2

I'm working with some older code that mallocs a chunk of RAM then loads a binary file into it. The binary file is a series of 8-bit greyscale image planes X by Y size, Z planes deep. The files are usually between 500 megabytes and 10 gigabytes.

The existing code uses a complex pointer arrangement to access individual planes, in either of XY, XZ or YZ planes.

What I'd like to do is replace the pointer with a single vector of vectors, where each sub-vector is an XY plane in the data. The aim for doing this is to gain some of the safety and checking you get with vectors and don't with raw pointer access.
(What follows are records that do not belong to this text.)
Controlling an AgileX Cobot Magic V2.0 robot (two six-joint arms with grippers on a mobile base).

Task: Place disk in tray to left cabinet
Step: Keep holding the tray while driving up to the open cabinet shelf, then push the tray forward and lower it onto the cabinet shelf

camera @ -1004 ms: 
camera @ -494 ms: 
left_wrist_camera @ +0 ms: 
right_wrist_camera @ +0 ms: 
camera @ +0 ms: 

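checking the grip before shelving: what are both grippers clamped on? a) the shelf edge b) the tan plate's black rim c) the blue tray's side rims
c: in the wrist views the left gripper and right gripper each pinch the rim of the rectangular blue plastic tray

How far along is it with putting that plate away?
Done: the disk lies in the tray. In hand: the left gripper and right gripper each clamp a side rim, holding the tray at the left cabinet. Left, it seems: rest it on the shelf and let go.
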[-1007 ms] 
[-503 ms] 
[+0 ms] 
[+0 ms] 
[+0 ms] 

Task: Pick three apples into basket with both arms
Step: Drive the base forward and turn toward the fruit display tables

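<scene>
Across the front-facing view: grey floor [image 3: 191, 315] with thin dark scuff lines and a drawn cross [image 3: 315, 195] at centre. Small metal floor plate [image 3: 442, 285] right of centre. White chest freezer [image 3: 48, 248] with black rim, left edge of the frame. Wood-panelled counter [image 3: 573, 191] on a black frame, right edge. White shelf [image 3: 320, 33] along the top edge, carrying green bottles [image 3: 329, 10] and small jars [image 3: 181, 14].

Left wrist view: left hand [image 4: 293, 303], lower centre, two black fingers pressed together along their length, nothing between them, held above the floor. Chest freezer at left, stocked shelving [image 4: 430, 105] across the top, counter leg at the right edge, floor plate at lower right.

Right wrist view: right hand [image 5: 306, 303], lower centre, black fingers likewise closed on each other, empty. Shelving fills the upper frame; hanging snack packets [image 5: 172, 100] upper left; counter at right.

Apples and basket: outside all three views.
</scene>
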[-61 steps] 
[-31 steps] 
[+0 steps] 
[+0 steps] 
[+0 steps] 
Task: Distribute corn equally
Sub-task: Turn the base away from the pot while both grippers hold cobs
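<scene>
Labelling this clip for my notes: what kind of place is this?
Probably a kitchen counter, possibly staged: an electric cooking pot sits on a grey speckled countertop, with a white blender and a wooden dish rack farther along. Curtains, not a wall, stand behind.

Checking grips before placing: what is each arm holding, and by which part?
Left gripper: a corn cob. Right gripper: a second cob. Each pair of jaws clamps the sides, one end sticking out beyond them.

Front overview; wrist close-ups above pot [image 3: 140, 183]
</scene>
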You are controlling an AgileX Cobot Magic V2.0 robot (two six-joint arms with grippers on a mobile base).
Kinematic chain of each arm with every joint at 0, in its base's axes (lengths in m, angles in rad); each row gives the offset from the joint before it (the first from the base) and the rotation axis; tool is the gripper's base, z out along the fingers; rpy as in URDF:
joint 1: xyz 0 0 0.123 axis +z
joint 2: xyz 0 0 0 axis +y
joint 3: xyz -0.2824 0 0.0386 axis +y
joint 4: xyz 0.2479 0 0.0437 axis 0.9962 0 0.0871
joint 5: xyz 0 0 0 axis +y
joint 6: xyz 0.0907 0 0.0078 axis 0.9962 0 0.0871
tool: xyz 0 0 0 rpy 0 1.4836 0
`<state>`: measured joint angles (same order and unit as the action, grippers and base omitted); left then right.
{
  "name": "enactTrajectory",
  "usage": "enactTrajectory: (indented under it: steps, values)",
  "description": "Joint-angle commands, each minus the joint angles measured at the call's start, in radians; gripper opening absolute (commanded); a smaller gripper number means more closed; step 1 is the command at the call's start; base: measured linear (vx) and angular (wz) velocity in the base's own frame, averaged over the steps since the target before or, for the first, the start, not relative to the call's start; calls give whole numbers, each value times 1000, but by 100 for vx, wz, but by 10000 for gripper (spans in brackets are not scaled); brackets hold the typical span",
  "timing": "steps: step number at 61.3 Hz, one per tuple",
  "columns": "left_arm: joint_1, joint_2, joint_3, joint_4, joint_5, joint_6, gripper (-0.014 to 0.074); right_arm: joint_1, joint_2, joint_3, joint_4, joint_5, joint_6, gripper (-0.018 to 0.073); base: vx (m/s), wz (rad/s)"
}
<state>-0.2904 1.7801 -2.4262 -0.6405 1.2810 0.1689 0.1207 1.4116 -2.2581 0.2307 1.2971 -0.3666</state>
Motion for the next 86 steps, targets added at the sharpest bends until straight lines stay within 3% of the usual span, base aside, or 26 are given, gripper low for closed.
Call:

Based on this previous question (Is it possible to initialize std::vector over already allocated memory?) I have the following code

//preallocate.h
template <typename T>
class PreAllocator
{
private:
T* memory_ptr;
std::size_t memory_size;

public:
typedef std::size_t     size_type;
typedef T*              pointer;
typedef T               value_type;

PreAllocator(T* memory_ptr, std::size_t memory_size) : memory_ptr(memory_ptr), memory_size(memory_size) {}

PreAllocator(const PreAllocator& other) throw() : memory_ptr(other.memory_ptr), memory_size(other.memory_size) {};

template<typename U>
PreAllocator(const PreAllocator<U>& other) throw() : memory_ptr(other.memory_ptr), memory_size(other.memory_size) {};

template<typename U>
PreAllocator& operator = (const PreAllocator<U>& other) { return *this; }
PreAllocator<T>& operator = (const PreAllocator& other) { return *this; }
~PreAllocator() {}


pointer allocate(size_type n, const void* hint = 0) {return memory_ptr;}
void deallocate(T* ptr, size_type n) {}

size_type max_size() const {return memory_size;}
};

The simplified main function looks like this:

TOMhead header;
uint8_t* TOMvolume;
size_t volumeBytes = 0;

int main(int argc, char *argv[])
{
    std::fstream TOMfile;
    std::ios_base::iostate exceptionMask = TOMfile.exceptions() | std::ios::failbit| std::ifstream::badbit;
    TOMfile.exceptions(exceptionMask);

    try {
        TOMfile.open(argv[1],std::ios::in|std::ios::binary);
    }
    catch (std::system_error& error) {
        std::cerr << error.code().message() << std::endl;
        return ERROR;
    }

    TOMfile.read((char*) &header, sizeof(header));
    if (!TOMfile)
    {
        std::cout<<"Error reading file into memory, expected to read " << sizeof(header) << " but only read " << TOMfile.gcount() << "bytes" <<std::endl;
        return ERROR;
    }


    TOMfile.seekg(std::ios_base::beg);      // rewind to begining of the file
    TOMfile.seekg(sizeof(header));          // seek to data beyond the header

    volumeBytes = (header.xsize * header.ysize * header.zsize);

    std::cout << "Trying to malloc " << volumeBytes << " bytes of RAM" << std::endl;

    TOMvolume = (uint8_t*) malloc(volumeBytes);
    if (TOMvolume == NULL)
    {
        std::cout << "Error allocating RAM for the data" << std::endl;
        return ERROR;
    }
TOMfile.read((char*) TOMvolume,volumeBytes);

I've tried then using the pre-allocator to create a vector that holds this malloc'ed data

std::vector<uint8_t, PreAllocator<uint8_t>> v_TOMvolume(0, PreAllocator<uint8_t>(&TOMvolume[0], volumeBytes));
v_TOMvolume.push_back(volumeBytes);

but any attempt to read the size of the vector or any data in the vector fails. The data is correct in memory when I just use the debugger to view it, it's just not getting associated with the vector, as I'd like it.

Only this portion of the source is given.